» **Task description**
From the entries below, pull out each line where "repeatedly" appears.
*** Opening of Material for the task ***
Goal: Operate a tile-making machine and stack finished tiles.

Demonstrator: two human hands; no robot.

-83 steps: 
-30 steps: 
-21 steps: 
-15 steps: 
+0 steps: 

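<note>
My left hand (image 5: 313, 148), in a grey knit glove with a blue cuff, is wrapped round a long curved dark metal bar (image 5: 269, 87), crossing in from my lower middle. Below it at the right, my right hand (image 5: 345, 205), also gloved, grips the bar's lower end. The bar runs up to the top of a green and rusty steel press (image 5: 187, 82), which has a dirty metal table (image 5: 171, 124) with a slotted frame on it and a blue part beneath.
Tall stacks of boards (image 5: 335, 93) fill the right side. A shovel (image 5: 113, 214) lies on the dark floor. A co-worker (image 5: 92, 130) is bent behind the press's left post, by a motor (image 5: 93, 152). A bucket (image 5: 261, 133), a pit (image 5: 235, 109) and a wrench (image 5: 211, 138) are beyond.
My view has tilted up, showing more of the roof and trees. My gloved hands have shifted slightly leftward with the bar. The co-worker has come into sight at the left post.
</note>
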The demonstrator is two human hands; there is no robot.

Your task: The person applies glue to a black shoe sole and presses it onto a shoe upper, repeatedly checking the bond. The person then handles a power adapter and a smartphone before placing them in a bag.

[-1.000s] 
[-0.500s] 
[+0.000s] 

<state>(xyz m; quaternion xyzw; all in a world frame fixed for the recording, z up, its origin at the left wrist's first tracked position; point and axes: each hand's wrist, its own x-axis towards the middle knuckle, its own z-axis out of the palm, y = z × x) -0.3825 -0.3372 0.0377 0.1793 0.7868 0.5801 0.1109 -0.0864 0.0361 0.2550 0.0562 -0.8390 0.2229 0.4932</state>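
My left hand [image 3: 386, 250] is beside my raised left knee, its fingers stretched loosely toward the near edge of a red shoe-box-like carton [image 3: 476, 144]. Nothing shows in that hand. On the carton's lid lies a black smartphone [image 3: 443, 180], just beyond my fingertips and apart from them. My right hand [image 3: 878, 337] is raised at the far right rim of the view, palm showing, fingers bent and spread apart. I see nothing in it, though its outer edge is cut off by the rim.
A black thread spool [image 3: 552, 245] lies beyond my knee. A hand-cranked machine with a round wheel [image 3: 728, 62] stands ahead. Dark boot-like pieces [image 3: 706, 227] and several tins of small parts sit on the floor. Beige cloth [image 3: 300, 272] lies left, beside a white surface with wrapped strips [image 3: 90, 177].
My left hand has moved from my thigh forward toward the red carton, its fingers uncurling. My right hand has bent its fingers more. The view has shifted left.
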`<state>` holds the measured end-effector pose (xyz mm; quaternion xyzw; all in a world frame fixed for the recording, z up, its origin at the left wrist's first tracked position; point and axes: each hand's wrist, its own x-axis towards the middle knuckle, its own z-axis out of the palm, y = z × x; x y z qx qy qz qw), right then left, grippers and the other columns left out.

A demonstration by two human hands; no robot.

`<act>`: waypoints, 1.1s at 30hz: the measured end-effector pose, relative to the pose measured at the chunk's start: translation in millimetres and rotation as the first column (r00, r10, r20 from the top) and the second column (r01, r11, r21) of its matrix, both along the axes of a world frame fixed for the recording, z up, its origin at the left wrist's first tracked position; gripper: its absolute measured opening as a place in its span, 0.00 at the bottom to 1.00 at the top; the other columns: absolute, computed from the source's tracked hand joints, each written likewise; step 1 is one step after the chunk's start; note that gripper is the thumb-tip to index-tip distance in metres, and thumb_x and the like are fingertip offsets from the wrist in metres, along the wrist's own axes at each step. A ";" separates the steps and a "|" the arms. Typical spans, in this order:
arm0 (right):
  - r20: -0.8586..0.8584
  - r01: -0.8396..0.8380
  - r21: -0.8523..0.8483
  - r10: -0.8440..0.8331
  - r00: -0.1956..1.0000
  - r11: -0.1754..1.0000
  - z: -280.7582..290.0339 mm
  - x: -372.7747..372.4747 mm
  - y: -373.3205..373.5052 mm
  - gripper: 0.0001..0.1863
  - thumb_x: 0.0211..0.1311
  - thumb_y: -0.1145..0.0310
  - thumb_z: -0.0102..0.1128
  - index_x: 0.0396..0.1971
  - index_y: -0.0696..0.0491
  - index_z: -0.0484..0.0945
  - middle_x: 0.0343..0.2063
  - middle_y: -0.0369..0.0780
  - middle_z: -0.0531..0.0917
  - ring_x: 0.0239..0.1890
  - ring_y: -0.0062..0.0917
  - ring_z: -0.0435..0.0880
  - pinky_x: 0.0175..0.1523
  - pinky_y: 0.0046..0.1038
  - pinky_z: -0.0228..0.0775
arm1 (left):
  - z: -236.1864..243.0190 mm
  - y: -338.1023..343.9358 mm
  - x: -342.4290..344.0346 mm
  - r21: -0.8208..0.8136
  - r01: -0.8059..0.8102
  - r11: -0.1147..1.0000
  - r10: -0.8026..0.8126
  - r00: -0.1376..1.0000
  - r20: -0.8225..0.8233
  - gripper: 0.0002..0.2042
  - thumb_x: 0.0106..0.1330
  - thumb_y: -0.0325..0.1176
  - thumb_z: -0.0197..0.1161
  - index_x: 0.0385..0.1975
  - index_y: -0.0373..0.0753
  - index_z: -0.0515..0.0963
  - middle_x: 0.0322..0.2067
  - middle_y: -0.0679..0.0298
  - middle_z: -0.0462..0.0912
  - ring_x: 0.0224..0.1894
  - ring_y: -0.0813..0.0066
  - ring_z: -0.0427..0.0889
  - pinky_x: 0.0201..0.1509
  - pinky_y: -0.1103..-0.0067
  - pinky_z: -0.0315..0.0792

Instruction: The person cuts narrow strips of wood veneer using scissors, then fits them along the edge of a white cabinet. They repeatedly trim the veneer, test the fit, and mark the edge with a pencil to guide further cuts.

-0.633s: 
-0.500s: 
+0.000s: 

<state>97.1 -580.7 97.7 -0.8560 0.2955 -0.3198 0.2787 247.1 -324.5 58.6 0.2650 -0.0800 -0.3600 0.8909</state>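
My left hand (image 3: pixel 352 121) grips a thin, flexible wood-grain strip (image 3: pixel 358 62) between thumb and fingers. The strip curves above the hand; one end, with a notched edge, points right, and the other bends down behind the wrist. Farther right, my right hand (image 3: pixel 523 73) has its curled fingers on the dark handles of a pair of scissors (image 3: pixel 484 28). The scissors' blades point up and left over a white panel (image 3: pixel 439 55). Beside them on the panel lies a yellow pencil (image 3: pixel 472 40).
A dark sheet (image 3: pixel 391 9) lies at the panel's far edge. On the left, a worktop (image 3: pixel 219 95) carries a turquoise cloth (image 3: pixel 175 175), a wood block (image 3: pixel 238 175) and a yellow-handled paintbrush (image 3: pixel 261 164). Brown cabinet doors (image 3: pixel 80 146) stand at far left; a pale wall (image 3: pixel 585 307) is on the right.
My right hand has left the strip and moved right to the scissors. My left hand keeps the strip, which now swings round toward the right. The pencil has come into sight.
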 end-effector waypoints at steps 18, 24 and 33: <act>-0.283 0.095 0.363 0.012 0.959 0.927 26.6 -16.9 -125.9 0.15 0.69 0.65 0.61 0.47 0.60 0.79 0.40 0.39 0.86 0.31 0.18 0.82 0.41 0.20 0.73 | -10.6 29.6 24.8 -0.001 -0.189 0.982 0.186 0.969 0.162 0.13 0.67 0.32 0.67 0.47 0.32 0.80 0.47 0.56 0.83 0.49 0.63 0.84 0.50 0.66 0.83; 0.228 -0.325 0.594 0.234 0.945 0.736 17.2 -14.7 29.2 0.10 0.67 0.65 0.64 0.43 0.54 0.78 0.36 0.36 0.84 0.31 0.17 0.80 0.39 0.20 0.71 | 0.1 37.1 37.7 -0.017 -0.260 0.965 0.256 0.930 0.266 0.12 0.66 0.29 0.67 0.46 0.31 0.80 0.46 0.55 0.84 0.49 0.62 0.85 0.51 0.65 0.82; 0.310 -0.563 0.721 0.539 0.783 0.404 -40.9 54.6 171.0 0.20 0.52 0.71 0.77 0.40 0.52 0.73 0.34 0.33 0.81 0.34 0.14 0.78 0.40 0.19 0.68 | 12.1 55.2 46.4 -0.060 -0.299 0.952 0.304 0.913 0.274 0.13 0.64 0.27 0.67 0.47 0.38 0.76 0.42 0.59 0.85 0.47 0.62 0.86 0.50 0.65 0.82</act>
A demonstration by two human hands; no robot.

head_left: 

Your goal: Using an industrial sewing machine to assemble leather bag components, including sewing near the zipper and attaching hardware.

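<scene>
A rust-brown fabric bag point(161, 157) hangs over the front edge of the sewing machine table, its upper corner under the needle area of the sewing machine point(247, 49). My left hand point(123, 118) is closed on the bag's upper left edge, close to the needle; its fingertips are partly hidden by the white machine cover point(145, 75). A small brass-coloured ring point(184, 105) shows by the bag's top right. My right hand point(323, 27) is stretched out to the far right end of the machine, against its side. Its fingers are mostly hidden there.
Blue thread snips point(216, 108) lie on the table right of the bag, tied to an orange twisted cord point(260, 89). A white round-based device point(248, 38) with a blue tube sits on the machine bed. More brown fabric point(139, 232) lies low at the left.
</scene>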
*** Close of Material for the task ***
» **Written response**
Your task: The person applies glue to a black shoe sole and presses it onto a shoe upper, repeatedly checking the bond. The person then handles a power adapter and a smartphone before placing them in a bag.
Instruction: The person cuts narrow strips of wood veneer using scissors, then fits them along the edge of a white cabinet. They repeatedly trim the veneer, test the fit, and mark the edge with a pencil to guide further cuts.

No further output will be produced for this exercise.